4.7.1 Statistics of land use are compiled from the village land records maintained by the patwari. The information is available according to each survey number and recorded under nine categories: (a) Forests, (b) Area under Non-Agricultural use, (c) Barren and Uncultured Land, (d) Permanent Pastures and other Grazing Land, (e) Miscellaneous Tree Crops, (f) Culturable Waste Land, (g) Fallow Land other than Current Fallows, (h) Current Fallows, and (i) Net Area Sown. The details of each category along with its definition may be seen in the Annexe 4.5.
4.7.2 Land use statistics are also being collected through nationwide land use or cover mapping by the National Remote Sensing Agency (NRSA) according to a 22-fold classification, the definition of each category is given in the Annexe 4.6. The categories are much more detailed and provide useful information for land development programmes. However, these details are still not available at the local levels of block and panchayat.
4.7.3 The nine-fold classification of land use based on village records is not adequate and does not, for instance, provide information on such characteristics as social forestry, marshy and water logged land, built-up land, etc. which are important for local development plans. On the other hand, it is out of question to introduce the 22-fold classification in the village records. The patwari cannot, in most cases, identify the characteristics of various categories not to speak of the heavy burden this work imposes.
Conclusions and Recommendations
4.7.4 It is suggested that the nine-fold classification may be slightly enlarged to cover two or three categories of land use which are of common interest to the Centre and States, and which can be easily identified by the patwari through visual observation. Such addition increases his workload only marginally. The categories to be added may be decided by joint consultation between the Centre and the States. Incidentally, there was a consensus in the Conference of Central and State Statistical Organisations on the addition of social forestry, marshy and water logged land, and land under still waters.
4.7.5 It is desirable to consider in this context the question of rationalisation and simplification of the Village Crop Register (Khasra Register) and other records maintained by patwari. The records have remained almost the same since the mid 50s. There are also marked differences in the content and format of the records among the States. Cropping practices have also changed over time and new crops especially of short duration are sown and harvested. The list of crops covered by the Village Crop Abstract (Jinswar) needs a review that may also result in some changes in the manual of instructions for the girdawari. The Commission appointed an Expert to suggest changes after undertaking a review of the system of land records in different parts of the country. On examination of the Report of the Expert, the Commission is of the view that the system of land records being different in different States, it would be appropriate if the State Governments review the systems by appointing experts in the field.
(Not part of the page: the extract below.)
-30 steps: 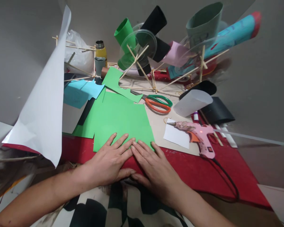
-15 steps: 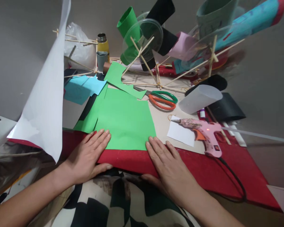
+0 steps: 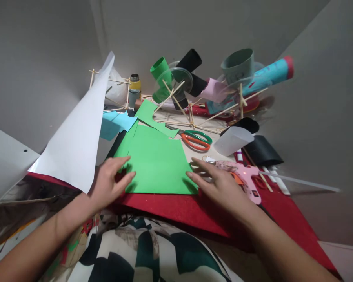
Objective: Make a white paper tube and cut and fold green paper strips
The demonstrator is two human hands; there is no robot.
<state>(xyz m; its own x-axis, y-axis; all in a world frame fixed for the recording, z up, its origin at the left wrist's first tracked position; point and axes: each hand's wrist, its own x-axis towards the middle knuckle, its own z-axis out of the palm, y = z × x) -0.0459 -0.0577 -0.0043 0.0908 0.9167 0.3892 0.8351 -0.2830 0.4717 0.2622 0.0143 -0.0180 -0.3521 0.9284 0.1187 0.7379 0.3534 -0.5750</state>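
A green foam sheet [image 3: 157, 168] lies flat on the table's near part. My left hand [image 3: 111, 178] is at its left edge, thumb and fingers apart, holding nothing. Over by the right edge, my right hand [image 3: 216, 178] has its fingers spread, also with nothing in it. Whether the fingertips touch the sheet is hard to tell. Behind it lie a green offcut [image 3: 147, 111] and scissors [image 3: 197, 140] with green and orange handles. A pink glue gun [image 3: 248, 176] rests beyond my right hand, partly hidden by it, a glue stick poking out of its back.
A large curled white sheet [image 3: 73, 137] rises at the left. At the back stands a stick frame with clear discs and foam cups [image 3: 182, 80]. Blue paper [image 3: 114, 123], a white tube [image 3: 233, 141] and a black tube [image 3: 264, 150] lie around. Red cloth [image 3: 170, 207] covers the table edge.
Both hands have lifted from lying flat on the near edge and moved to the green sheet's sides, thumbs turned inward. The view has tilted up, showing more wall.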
4.7.6 Computerisation of land records is another major effort in progress to modernise the land record system. Under this programme, plot-wise details of ownership are to be maintained in the computer and periodically updated so that each owner is able to obtain readily his ownership record. Incidentally, computerisation reduces the workload of the patwari to the extent that he does not have to record the permanent columns of the Khasra Register. Many States have reported substantial progress in implementing the programme. It should be ensured that this is completed expeditiously.
4.7.7 The Commission, therefore, recommends that:
The nine-fold classification of land use should be slightly enlarged to cover two or three more categories such as social forestry, marshy and water logged land, and land under still waters, which are of common interest to the centre and States, and which can easily be identified by the patwari through visual observation.
State Governments should ensure that computerisation of land records is completed expeditiously.